- Born: Robert Walker August 7, 1946 Hemet, California, U.S.
- Died: August 4, 2018 (aged 71) Myrtle Beach, South Carolina, U.S.

NASCAR Cup Series career
- Best finish: 119th (1989)

NASCAR Craftsman Truck Series career
- 2 races run over 1 year
- Best finish: 63rd (1995)
- First race: 1995 Scott Irvin Chevrolet/Craftsman 200 (Saugus)
- Last race: 1995 Ford Credit 125 (Mesa Marin)
| Wins | Top tens | Poles |
| 0 | 0 | 0 |

ARCA Menards Series West career
- 19 races run over 4 years
- Best finish: 9th (1989)
- First race: 1989 Budweiser 200 (Madera)
- Last race: 1992 Winston October Classic (Mesa Marin)
| Wins | Top tens | Poles |
| 0 | 8 | 0 |

= Bob Walker (racing driver) =

American racing driver (1946–2018)

Robert "Bob" Walker (August 7, 1946 – August 4, 2018) was an American professional stock car racing driver.
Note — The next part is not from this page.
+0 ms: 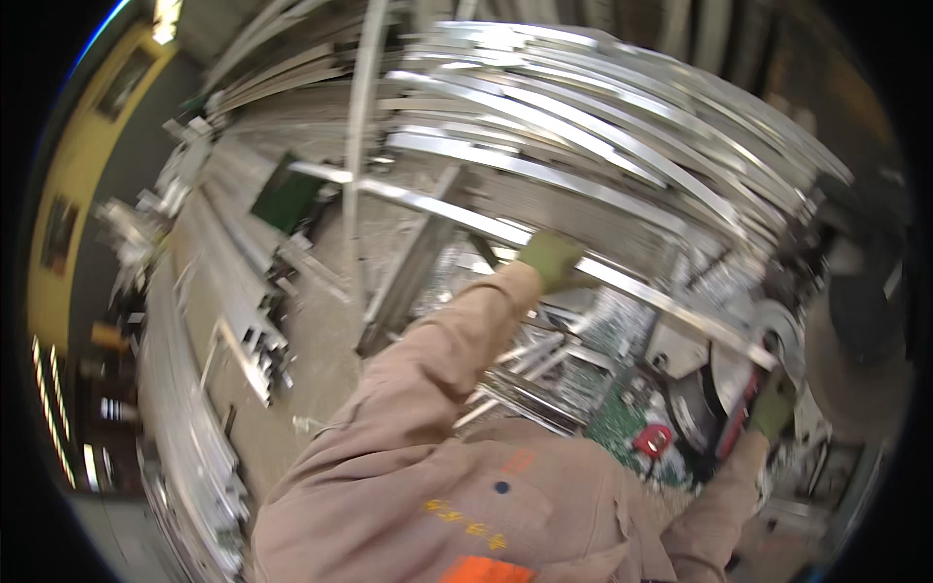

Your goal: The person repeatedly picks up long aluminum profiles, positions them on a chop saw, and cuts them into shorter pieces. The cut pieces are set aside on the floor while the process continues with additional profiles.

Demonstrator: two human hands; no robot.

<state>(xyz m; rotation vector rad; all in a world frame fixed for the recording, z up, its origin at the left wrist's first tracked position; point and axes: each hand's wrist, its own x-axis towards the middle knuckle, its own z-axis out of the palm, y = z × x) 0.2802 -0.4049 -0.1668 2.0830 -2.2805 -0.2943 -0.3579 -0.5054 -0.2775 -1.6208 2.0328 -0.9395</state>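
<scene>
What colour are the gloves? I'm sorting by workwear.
Olive green, on the left hand and right hand; head view.

A big stack of long aluminium bars [622,117] fills the far right. More metal lengths [209,291] lie along the left, on the dusty floor [321,340]. A green board [287,199] lies among them, farther off. A yellow wall [73,194] stands at the far left. Near the right, a small red part [653,440] sits on green mesh [622,413].

Tan sleeves, olive-gloved grips [550,258]
</scene>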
He competed in the NASCAR Winston Cup Series, NASCAR SuperTruck Series, NASCAR Winston West Series, and NASCAR Featherlite Southwest Tour.

== Racing career ==

=== NASCAR Winston Cup Series ===
Walker attempted to make three NASCAR Winston Cup Series races between 1989 and 1990, all of which were in combination with the Winston West Series. He failed to qualify for all three events.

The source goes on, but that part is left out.